(Recorded data)
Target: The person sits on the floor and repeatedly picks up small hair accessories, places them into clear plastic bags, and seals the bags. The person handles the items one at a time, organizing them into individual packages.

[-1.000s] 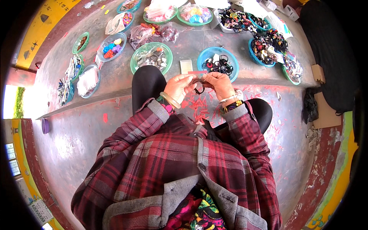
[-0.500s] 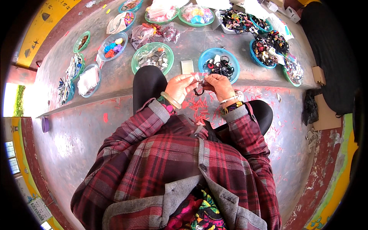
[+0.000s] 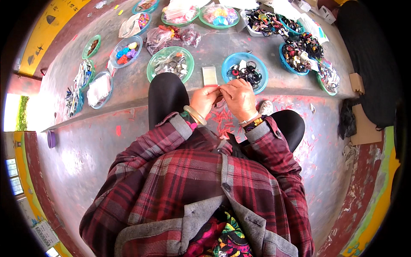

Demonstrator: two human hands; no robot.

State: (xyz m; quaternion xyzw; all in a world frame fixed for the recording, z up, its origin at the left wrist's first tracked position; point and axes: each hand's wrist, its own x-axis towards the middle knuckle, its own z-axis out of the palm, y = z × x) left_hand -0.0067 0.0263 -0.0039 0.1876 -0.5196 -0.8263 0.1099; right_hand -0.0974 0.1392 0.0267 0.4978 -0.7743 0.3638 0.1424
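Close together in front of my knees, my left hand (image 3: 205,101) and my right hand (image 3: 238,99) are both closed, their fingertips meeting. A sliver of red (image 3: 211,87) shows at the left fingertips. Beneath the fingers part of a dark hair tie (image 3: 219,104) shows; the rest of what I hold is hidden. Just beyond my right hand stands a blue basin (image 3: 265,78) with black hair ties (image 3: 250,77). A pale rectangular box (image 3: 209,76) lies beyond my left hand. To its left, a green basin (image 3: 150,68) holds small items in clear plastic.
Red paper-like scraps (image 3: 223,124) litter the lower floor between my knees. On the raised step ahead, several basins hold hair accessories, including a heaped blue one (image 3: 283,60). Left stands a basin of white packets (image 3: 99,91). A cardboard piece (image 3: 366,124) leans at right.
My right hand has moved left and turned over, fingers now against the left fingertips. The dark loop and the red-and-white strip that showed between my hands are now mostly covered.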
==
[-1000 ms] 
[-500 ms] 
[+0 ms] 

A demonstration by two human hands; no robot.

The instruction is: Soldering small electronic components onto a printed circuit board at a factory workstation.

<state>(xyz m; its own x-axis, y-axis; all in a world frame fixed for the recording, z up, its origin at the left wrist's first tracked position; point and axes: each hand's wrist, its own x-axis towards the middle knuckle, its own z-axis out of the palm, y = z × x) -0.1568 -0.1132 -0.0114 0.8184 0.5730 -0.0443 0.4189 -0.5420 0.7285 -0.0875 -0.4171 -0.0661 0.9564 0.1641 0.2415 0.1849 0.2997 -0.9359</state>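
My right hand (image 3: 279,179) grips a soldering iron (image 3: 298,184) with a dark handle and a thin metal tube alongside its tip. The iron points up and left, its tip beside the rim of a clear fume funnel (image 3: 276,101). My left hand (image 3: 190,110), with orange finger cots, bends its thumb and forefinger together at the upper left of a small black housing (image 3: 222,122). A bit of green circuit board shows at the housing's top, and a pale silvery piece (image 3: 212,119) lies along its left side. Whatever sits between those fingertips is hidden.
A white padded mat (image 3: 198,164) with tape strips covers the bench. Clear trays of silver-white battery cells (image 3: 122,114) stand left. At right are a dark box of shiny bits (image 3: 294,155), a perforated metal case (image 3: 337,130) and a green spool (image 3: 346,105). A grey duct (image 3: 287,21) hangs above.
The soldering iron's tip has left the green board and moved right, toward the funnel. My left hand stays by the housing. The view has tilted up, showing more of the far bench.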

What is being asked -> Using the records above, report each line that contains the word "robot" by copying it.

Expected answer ->
Demonstrator: two human hands; no robot.
A demonstration by two human hands; no robot.

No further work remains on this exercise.